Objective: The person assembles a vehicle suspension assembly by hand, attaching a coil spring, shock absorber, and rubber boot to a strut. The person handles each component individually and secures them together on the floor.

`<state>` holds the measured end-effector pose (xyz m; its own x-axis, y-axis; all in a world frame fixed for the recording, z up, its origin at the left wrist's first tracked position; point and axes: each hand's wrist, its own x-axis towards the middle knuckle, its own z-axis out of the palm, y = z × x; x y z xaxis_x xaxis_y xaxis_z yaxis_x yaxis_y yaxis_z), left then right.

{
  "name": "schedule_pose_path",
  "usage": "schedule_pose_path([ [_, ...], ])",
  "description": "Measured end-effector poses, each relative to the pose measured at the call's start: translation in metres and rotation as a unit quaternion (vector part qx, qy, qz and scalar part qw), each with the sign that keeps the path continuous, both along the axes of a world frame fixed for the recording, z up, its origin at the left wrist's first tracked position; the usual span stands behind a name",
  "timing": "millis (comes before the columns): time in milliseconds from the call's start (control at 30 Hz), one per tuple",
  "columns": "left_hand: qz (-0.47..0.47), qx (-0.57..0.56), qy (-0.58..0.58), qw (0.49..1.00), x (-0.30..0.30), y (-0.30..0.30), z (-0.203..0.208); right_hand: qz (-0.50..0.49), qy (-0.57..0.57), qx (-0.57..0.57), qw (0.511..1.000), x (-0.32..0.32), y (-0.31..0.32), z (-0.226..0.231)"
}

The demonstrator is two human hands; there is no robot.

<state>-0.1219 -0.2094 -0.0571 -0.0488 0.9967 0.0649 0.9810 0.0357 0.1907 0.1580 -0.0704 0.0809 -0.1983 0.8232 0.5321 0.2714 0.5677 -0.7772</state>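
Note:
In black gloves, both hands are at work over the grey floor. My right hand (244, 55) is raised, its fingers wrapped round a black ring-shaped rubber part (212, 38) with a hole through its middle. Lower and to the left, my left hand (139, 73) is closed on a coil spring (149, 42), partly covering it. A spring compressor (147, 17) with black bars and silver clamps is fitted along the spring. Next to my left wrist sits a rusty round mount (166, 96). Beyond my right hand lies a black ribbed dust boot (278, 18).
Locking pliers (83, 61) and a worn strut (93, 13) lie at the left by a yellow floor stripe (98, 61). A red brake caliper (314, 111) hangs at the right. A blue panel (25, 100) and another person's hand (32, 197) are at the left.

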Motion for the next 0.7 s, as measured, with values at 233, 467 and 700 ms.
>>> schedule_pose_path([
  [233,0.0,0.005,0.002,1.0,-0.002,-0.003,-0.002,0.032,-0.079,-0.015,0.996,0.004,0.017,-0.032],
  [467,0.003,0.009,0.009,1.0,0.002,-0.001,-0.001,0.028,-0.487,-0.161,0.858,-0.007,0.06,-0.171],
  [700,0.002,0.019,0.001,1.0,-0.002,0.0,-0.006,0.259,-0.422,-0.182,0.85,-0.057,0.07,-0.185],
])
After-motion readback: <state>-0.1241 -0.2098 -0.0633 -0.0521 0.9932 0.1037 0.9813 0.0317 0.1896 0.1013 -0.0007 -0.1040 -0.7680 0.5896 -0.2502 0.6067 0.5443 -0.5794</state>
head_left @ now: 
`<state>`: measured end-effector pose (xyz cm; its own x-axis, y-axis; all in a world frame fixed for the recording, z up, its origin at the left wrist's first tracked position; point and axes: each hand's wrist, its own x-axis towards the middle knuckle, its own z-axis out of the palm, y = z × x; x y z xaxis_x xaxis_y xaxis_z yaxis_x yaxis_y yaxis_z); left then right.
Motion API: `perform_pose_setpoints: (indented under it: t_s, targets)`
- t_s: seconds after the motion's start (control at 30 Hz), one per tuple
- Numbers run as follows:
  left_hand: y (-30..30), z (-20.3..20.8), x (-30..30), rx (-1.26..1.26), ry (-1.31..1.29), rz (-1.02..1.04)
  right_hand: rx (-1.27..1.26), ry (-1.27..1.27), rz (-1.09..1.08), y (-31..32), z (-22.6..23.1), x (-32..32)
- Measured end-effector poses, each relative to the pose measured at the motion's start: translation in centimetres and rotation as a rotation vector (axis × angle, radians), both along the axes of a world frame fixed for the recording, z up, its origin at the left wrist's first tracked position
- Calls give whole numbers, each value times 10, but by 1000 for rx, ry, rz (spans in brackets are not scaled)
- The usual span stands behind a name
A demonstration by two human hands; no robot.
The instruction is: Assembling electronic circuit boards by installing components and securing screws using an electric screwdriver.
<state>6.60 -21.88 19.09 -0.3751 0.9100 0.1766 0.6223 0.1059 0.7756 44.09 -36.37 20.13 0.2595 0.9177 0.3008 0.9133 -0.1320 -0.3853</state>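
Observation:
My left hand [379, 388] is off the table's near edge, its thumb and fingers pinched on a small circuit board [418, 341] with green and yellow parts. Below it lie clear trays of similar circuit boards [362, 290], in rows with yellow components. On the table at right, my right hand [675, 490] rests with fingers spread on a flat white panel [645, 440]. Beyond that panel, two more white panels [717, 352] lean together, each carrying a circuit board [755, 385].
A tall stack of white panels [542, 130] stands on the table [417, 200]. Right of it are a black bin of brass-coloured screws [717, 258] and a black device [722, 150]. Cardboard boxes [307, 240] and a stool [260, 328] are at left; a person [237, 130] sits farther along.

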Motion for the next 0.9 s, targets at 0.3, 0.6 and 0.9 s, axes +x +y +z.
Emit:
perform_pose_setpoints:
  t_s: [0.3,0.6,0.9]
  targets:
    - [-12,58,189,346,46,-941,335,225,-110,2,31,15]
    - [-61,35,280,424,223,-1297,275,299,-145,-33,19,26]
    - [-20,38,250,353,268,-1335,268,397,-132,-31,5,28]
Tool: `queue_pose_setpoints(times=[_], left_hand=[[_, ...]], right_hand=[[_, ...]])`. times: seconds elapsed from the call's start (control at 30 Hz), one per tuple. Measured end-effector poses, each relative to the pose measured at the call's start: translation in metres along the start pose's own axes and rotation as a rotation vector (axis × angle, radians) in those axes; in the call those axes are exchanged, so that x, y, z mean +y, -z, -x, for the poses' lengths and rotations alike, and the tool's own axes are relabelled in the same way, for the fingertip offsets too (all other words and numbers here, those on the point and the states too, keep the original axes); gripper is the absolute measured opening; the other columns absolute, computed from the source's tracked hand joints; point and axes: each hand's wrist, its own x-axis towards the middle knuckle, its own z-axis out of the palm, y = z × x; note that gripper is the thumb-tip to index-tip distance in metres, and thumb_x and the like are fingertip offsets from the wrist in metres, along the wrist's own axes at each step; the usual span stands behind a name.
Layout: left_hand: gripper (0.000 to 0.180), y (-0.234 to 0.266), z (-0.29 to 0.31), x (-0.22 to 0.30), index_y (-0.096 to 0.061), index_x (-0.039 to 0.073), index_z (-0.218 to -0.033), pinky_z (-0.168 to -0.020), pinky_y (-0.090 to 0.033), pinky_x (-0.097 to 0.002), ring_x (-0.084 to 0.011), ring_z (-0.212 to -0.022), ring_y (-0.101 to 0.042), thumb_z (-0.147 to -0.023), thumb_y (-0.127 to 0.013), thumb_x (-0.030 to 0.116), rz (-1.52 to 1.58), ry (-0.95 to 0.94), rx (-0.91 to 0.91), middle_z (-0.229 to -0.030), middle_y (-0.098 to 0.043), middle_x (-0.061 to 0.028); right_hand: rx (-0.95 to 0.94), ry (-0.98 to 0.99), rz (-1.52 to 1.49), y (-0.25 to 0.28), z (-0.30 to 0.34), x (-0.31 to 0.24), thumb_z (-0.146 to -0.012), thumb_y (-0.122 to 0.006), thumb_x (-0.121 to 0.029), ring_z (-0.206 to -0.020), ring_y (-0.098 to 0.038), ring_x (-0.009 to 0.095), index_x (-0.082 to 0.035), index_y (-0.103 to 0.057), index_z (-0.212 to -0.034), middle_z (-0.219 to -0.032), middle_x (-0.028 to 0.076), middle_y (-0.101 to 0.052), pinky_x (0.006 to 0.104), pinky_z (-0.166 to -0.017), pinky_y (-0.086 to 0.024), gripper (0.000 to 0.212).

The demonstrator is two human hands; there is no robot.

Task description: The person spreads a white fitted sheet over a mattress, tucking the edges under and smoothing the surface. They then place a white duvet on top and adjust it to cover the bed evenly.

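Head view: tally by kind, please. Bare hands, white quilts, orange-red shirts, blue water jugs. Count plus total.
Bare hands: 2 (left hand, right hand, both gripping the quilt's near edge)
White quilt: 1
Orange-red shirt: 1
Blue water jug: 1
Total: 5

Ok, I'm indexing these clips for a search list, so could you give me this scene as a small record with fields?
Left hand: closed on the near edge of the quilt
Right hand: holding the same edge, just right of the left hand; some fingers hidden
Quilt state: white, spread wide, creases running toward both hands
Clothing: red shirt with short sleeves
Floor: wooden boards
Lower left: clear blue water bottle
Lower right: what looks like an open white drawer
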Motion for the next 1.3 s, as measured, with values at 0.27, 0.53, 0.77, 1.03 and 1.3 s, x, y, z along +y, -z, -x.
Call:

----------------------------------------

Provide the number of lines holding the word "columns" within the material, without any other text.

3